The way that many in New York (and nationally) first learned of Mamdani was when he released a video right after the 2024 election in which he interviewed people on the street who had either voted for Trump or not voted at all. That video went viral because of how unusual it was. A politician was not talking but listening. It was not partisan; Mamdani was letting people point out the shortcomings of his own party. It was less than three minutes long. From there, Mamdani kept putting out memorable content about himself. Younger people I talked to who lived far from New York could recall some of his videos in striking detail.
Viral video alone isn’t going to save the Democratic Party. But Democrats aren’t going to get their ideas in front of younger Americans, never mind connect with them, if they don’t realize that in 2026 Instagram and TikTok are equal in importance to MS NOW and the Times as political platforms.
Against Fatalism
Based on the large number and broad scale of the ideas I’ve offered here, you might think that I see the Democratic Party in dire straits. I don’t. As the Democrats’ very strong results in the 2025 elections showed, American voters are perpetually dissatisfied and seem to punish whichever party is in power. With Trump in the Oval Office and deeply unpopular, the Democrats in my view would be the favorites to win the House, presidency, and perhaps even the Senate in the next three years even if the party didn’t change a single tactic.
But because today’s Republican Party is so radical, we can’t afford to have the pendulum shift back against Democrats in the near future. Democrats need to win several elections in a row, to either force the Republican Party to normalize or to ensure that a pro-democracy party remains in charge. And for that to happen, ultimately, we need a new American electorate, one that affirmatively votes against authoritarian white identity politics and votes for multicultural social democracy. And creating that kind of electorate requires trying a multitude of tactics and strategies, both in the short and long-term.
What I’m calling for most is a rejection of fatalism. Any time they lose a presidential election, party leaders and strategists conclude the American electorate is irreparably center-right, and Democrats must take heed. Senate Democrats didn’t unify to strongly oppose most of Trump’s Cabinet nominees early last year. It felt as if the party was trying to apologize to voters for being too liberal and anti-Trump in the past. But when Democrats and liberals have tried to lead the electorate toward more progressive ideas, they’ve often succeeded. That’s how we got the New Deal, the civil rights victories of the 1960s, numerous advances for women and LGBTQ Americans in the next few decades after that, the election of a Black president, the legalization of same-sex marriage, and a return to populist economic policies in the Biden years.

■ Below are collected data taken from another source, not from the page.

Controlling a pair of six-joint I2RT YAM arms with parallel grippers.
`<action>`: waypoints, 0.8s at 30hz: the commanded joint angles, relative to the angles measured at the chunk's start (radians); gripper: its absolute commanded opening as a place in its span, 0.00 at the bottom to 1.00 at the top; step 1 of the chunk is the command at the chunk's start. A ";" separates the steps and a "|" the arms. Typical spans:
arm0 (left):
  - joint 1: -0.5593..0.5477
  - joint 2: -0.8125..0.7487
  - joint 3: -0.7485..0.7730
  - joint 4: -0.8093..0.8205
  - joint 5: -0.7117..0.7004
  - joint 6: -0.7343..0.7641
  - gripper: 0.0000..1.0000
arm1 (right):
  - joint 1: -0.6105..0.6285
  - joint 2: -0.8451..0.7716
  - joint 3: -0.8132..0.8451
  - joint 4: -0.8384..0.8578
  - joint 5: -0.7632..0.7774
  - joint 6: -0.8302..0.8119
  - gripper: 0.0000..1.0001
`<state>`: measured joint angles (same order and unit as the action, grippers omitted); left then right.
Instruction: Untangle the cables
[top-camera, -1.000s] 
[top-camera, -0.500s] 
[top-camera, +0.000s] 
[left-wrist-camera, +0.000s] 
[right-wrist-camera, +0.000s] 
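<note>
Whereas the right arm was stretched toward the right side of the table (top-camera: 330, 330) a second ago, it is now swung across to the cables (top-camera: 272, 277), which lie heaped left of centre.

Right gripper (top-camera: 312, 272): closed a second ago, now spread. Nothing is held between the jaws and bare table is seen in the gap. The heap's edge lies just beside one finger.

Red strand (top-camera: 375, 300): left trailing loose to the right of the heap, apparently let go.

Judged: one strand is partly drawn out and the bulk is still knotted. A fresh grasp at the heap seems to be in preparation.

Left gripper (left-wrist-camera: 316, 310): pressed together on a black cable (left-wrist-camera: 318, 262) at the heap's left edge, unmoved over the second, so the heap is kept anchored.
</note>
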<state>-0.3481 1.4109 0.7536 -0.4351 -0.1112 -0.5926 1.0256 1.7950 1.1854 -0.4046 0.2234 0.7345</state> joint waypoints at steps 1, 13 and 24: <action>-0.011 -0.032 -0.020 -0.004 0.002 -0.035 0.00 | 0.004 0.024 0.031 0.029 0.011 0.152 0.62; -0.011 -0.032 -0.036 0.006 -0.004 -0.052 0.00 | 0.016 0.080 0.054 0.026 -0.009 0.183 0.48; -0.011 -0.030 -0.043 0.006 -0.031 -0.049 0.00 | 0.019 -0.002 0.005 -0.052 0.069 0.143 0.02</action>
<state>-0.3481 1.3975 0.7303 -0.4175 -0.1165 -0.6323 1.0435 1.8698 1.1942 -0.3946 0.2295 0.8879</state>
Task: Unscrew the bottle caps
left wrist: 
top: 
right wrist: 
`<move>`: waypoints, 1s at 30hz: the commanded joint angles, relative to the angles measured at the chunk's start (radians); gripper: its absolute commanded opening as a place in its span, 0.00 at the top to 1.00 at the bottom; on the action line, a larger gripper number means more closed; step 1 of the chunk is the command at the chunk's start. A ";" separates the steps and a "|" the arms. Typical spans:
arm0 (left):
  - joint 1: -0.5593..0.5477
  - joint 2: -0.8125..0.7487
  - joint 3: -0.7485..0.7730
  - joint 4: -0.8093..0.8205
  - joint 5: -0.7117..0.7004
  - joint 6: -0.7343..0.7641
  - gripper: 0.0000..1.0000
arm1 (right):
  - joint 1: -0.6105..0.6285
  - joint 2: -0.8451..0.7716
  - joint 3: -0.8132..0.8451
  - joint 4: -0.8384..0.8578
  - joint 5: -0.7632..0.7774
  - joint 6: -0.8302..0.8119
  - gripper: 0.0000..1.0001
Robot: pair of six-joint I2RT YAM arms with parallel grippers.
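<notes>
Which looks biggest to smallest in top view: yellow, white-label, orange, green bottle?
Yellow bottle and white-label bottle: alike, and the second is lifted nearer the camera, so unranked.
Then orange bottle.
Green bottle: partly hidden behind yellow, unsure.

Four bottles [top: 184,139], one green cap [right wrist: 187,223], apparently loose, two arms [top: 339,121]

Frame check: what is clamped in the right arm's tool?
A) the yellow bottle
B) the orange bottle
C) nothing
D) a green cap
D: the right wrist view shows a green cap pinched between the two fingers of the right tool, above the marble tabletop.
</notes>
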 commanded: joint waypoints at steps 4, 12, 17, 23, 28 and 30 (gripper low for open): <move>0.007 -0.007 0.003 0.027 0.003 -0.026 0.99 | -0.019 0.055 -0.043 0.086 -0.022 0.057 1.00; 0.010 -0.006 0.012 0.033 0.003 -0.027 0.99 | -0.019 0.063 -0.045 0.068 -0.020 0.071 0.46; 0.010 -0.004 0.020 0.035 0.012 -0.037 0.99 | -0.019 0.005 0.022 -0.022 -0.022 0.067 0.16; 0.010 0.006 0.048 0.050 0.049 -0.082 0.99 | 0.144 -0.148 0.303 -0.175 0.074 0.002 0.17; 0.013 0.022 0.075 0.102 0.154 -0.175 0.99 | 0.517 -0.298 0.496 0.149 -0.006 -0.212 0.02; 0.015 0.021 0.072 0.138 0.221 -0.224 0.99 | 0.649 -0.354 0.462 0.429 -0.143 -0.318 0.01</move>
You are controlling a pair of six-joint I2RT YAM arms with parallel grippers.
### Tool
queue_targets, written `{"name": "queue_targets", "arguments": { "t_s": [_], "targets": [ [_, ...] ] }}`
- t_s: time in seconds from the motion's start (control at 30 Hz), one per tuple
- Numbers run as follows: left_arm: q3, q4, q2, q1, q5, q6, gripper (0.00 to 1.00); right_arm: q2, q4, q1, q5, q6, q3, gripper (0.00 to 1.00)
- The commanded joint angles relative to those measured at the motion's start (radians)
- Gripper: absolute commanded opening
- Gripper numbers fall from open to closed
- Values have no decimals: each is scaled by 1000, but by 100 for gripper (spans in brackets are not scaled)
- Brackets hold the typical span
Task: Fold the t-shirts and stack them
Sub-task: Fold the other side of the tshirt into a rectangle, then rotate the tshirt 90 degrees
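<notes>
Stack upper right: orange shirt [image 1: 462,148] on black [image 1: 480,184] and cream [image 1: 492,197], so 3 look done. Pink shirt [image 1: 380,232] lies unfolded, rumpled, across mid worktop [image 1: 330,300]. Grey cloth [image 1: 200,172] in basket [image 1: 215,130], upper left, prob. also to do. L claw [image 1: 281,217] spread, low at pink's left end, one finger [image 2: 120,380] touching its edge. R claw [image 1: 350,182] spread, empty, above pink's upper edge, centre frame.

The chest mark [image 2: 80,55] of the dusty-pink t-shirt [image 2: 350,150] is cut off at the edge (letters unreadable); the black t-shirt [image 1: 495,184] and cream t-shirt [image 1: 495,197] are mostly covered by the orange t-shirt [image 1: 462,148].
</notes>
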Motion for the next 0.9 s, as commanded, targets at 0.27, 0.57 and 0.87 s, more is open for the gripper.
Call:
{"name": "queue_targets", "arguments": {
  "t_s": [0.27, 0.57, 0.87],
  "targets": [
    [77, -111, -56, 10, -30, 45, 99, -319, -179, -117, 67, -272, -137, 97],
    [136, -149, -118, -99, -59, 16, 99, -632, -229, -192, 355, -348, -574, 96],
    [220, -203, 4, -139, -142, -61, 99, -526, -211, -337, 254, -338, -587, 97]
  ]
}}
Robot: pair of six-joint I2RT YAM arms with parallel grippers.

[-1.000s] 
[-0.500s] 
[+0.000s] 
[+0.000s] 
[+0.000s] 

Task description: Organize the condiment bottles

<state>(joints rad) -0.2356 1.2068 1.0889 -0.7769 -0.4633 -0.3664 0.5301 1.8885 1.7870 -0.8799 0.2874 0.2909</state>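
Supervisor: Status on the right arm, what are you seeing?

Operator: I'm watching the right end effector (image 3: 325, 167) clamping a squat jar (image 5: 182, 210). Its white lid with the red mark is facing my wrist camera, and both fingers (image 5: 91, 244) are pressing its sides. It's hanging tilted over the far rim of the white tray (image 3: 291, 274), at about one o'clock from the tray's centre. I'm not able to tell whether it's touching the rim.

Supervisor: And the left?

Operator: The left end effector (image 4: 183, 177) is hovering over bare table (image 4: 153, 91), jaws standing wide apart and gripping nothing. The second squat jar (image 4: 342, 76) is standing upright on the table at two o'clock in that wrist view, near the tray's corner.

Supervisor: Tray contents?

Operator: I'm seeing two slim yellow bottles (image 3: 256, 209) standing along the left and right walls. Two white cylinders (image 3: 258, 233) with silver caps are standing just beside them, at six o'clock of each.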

America’s voters have accepted a much fuller, deeper democracy than the Founders initially designed. And while the Republican Party was the one that ended slavery, in the last several decades, it’s been the Democrats who have been remaking the American electorate into one that demands equality, justice, and freedom. The Democrats must stop vacillating between pollingism and conviction and accept that the best version of their party is one that leads people toward more liberal views.